● Brief
The answer must reproduce the listing exactly, with every picture left out.

● Supplied data

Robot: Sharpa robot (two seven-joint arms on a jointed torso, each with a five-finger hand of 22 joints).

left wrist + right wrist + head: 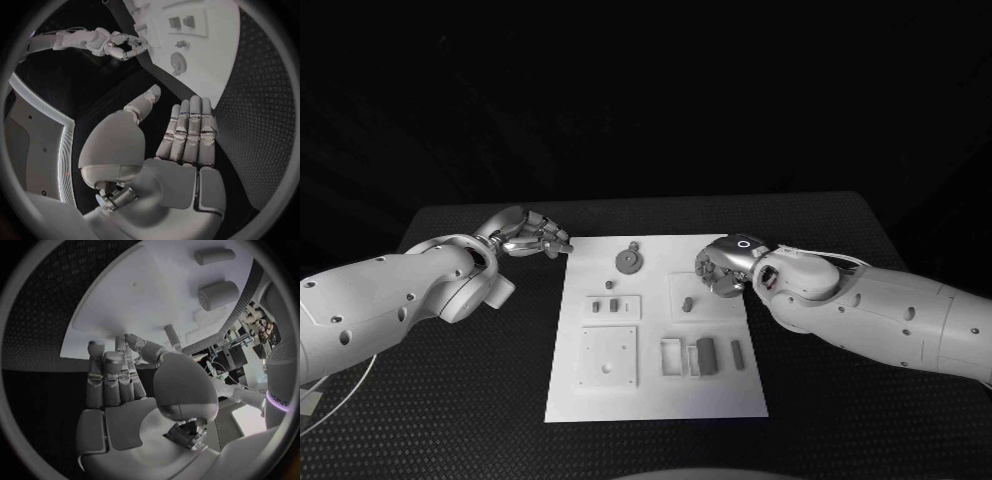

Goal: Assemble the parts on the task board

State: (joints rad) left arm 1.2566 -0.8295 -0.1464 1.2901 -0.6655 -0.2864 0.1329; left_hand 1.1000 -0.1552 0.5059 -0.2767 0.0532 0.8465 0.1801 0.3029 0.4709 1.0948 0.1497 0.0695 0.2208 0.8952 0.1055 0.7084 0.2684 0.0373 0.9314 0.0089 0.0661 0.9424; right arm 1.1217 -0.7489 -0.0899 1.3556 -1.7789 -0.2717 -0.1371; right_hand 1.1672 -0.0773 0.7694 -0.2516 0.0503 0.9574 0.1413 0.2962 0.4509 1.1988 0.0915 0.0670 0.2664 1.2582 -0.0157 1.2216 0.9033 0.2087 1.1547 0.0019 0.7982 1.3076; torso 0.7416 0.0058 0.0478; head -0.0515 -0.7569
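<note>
The black table (pixel 473 400) carries the white task board (pixel 625 400) at its middle, long side running away from the robot. On the board the grey parts lie scattered: a round disc part (pixel 629 261) near the far edge, a square plate (pixel 609 355) toward the near left corner, a pair of upright blocks (pixel 705 354) in a tray by the near right edge, small pegs (pixel 607 304) left of centre, and a short peg (pixel 687 304) toward the right edge.

The left hand (pixel 531 236) hovers just off the board's far left corner, fingers straight and together, thumb apart, holding nothing. The right hand (pixel 727 268) hangs over the board's right edge by the short peg; its fingers look loosely curled, and I cannot tell for certain whether anything sits between them, though the right wrist view shows its palm bare.

Risks, as I judge them: the board lies loose on the table, so a hand pressing down at an edge could slide or tip it and roll every peg. The right hand is close above the short peg and could knock it over on descent. The smallest pegs could slip from such broad fingertips
</note>
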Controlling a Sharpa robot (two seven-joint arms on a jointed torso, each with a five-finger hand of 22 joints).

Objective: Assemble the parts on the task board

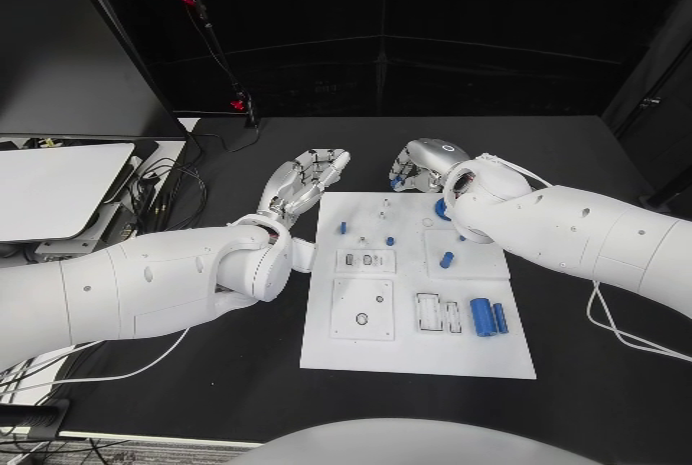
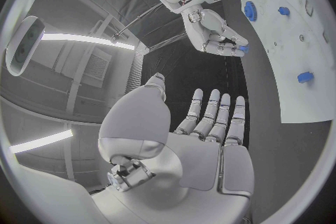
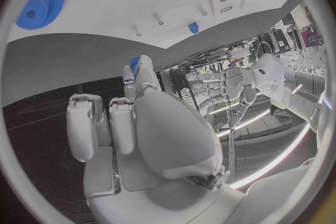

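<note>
The right hand [image 1: 418, 165] hovers just past the far edge of the task board [image 1: 418, 355], fingers curled, pinching a small blue part [image 3: 134, 63] at its fingertips. The left hand [image 1: 306, 182] hangs beside the board's far left corner, fingers straight and spread, holding nothing. The white board lies mid-surface [image 1: 577, 405] with a blue gear [image 1: 440, 210] near its far edge and two blue cylinders [image 1: 490, 316] toward its near right.
</note>
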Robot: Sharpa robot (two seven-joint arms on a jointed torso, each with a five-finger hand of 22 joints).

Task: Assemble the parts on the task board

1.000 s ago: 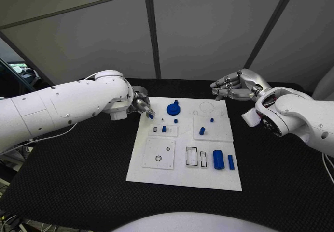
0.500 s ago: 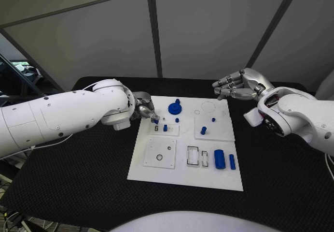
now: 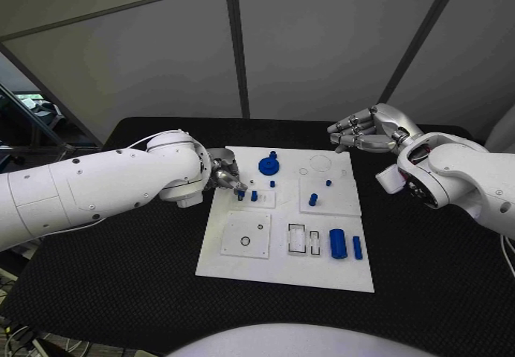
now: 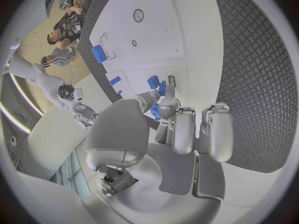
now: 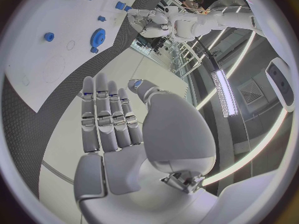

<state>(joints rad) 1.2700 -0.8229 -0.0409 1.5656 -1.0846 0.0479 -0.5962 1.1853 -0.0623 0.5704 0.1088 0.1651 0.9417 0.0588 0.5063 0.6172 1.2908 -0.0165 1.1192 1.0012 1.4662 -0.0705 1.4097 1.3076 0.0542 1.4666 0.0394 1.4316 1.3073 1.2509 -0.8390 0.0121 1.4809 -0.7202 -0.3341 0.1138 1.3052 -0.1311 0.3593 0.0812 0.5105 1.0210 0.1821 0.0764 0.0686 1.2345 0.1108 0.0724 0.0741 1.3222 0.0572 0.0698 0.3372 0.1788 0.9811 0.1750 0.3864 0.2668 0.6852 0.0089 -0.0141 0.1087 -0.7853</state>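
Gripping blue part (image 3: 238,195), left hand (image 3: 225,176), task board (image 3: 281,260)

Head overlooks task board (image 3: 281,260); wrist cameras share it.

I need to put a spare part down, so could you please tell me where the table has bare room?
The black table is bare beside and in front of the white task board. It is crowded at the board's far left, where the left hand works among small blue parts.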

● Solution below
Robot: Sharpa robot (two seven-joint arms on a jointed torso, each with a five-finger hand of 22 joints).

left wrist + right wrist + head: 

Goal: Assemble the parts on the task board

State: (joints rad) left arm 1.2566 -0.8295 -0.1464 1.2901 -0.6655 -0.2864 0.1329; left_hand 1.1000 -0.1552 0.5059 -0.2767 0.0532 0.8465 0.1801 0.3029 0.4709 1.0948 0.1497 0.0695 0.2208 0.8952 0.1055 0.7084 0.2684 0.0373 0.9314 0.0089 0.0661 0.9424; right arm 1.1217 -0.7489 -0.0899 1.3556 -1.7789 -0.2717 -0.1371; right_hand 1.1672 -0.0773 0.7694 -0.2516 0.0503 0.9574 0.1413 0.2962 0.4509 1.1988 0.0915 0.0670 0.2664 1.2582 -0.0157 1.2216 0.9033 0.2087 1.1547 0.0019 0.7982 1.3076; torso 0.7416 0.0058 0.0478; head -0.0515 -0.7569
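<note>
The black table (pixel 473 400) carries the white task board (pixel 625 400) at its middle, long side running away from the robot. On the board the grey parts lie scattered: a round disc part (pixel 629 261) near the far edge, a square plate (pixel 609 355) toward the near left corner, a pair of upright blocks (pixel 705 354) in a tray by the near right edge, small pegs (pixel 607 304) left of centre, and a short peg (pixel 687 304) toward the right edge.

The left hand (pixel 531 236) hovers just off the board's far left corner, fingers straight and together, thumb apart, holding nothing. The right hand (pixel 727 268) hangs over the board's right edge by the short peg; its fingers look loosely curled, and I cannot tell for certain whether anything sits between them, though the right wrist view shows its palm bare.

Risks, as I judge them: the board lies loose on the table, so a hand pressing down at an edge could slide or tip it and roll every peg. The right hand is close above the short peg and could knock it over on descent. The smallest pegs could slip from such broad fingertips
</note>
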Controlling a Sharpa robot (two seven-joint arms on a jointed torso, each with a five-finger hand of 22 joints).

Objective: Assemble the parts on the task board


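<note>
The right hand [image 1: 418, 165] hovers just past the far edge of the task board [image 1: 418, 355], fingers curled, pinching a small blue part [image 3: 134, 63] at its fingertips. The left hand [image 1: 306, 182] hangs beside the board's far left corner, fingers straight and spread, holding nothing. The white board lies mid-surface [image 1: 577, 405] with a blue gear [image 1: 440, 210] near its far edge and two blue cylinders [image 1: 490, 316] toward its near right.
</note>
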Robot: Sharpa robot (two seven-joint arms on a jointed torso, each with a five-finger hand of 22 joints).

Task: Assemble the parts on the task board

1.000 s ago: 
0.500 s ago: 
now: 
now: 
now: 

<state>(joints rad) 1.2700 -0.8229 -0.0409 1.5656 -1.0846 0.0479 -0.5962 1.1853 -0.0623 0.5704 0.1088 0.1651 0.9417 0.0588 0.5063 0.6172 1.2908 -0.0165 1.1192 1.0012 1.4662 -0.0705 1.4097 1.3076 0.0542 1.4666 0.0394 1.4316 1.3073 1.2509 -0.8390 0.0121 1.4809 -0.7202 -0.3341 0.1138 1.3052 -0.1311 0.3593 0.0812 0.5105 1.0210 0.1821 0.0764 0.0686 1.2345 0.1108 0.0724 0.0741 1.3222 0.0572 0.0698 0.3372 0.1788 0.9811 0.1750 0.3864 0.2668 0.6852 0.0089 -0.0141 0.1087 -0.7853</state>
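Gripping blue part (image 3: 238,195), left hand (image 3: 225,176), task board (image 3: 281,260)

Head overlooks task board (image 3: 281,260); wrist cameras share it.

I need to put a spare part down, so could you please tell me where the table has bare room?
The black table is bare beside and in front of the white task board. It is crowded at the board's far left, where the left hand works among small blue parts.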

Here the output is complete.